**YOUR GOAL**: Print all of the data exactly.

====== INPUT DATA

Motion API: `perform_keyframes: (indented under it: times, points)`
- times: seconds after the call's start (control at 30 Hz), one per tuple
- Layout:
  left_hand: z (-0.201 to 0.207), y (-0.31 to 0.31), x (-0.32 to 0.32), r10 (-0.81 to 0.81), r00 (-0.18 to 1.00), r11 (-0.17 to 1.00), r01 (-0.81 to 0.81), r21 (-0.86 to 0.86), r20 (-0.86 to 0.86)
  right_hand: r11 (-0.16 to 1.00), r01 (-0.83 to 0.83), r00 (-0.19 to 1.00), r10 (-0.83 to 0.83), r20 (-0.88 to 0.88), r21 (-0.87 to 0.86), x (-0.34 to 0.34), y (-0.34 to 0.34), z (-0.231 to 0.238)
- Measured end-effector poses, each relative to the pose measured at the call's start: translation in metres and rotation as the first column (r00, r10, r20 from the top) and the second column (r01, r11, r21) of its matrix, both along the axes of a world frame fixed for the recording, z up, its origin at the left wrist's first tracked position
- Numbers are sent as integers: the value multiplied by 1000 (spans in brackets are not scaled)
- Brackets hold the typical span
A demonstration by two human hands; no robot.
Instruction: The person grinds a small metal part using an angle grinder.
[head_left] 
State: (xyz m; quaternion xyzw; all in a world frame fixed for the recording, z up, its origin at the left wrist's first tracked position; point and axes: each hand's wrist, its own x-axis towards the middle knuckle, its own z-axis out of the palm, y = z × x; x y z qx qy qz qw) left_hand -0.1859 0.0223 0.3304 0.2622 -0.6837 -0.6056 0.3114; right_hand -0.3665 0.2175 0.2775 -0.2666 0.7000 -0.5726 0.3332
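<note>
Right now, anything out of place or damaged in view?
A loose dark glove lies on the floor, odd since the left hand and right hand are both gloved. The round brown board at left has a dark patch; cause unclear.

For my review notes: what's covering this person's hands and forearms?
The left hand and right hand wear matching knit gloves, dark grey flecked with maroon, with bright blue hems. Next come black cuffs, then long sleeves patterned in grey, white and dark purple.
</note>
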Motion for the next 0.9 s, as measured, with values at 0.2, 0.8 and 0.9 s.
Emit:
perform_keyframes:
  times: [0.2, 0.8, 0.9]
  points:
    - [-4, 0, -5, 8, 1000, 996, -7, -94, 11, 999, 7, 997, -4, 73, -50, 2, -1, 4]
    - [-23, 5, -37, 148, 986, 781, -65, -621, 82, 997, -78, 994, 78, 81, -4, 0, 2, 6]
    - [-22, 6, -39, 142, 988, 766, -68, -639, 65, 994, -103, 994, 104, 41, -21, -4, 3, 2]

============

**ANSWER BOX**:
Motion API: `perform_keyframes: (indented under it: times, points)`
- times: seconds after the call's start (control at 30 Hz), one per tuple
- Layout:
  left_hand: z (-0.201 to 0.207), y (-0.31 to 0.31), x (-0.32 to 0.32), r10 (-0.81 to 0.81), r00 (-0.18 to 1.00), r11 (-0.17 to 1.00), r01 (-0.81 to 0.81), r21 (-0.86 to 0.86), r20 (-0.86 to 0.86)
  right_hand: r11 (-0.16 to 1.00), r01 (-0.83 to 0.83), r00 (-0.19 to 1.00), r10 (-0.83 to 0.83), r20 (-0.88 to 0.88), r21 (-0.87 to 0.86), x (-0.34 to 0.34), y (-0.34 to 0.34), z (-0.231 to 0.238)
- Measured end-effector poses, each relative to the pose measured at the call's start: translation in metres and rotation as the first column (r00, r10, r20 from the top) and the second column (r01, r11, r21) of its matrix, both along the axes of a world frame fixed for the recording, z up, its origin at the left wrist's first tracked position
- Numbers are sent as integers: the value multiplied by 1000 (spans in brackets are not scaled)
- Brackets hold the typical span
A demonstration by two human hands; no robot.
Instruction: The person grinds a small metal part using an angle grinder.
[head_left] 
State: (xyz m; quaternion xyzw; all in a world frame fixed for the recording, z up, its origin at the left wrist's first tracked position; point and axes: each hand's wrist, its own x-axis towards the middle knuckle, its own z-axis out of the palm, y = z × x; x y z qx qy qz qw) left_hand -0.1859 0.0223 0.3304 0.2622 -0.6837 -0.6056 0.3114; right_hand -0.3665 0.2175 0.2775 -0.2666 0.7000 -0.5726 0.3332
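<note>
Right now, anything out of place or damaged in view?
A loose dark glove lies on the floor, odd since the left hand and right hand are both gloved. The round brown board at left has a dark patch; cause unclear.

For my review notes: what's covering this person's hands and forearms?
The left hand and right hand wear matching knit gloves, dark grey flecked with maroon, with bright blue hems. Next come black cuffs, then long sleeves patterned in grey, white and dark purple.
</note>
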Motion for the next 0.9 s, as measured, with values at 0.2, 0.8 and 0.9 s.
Emit:
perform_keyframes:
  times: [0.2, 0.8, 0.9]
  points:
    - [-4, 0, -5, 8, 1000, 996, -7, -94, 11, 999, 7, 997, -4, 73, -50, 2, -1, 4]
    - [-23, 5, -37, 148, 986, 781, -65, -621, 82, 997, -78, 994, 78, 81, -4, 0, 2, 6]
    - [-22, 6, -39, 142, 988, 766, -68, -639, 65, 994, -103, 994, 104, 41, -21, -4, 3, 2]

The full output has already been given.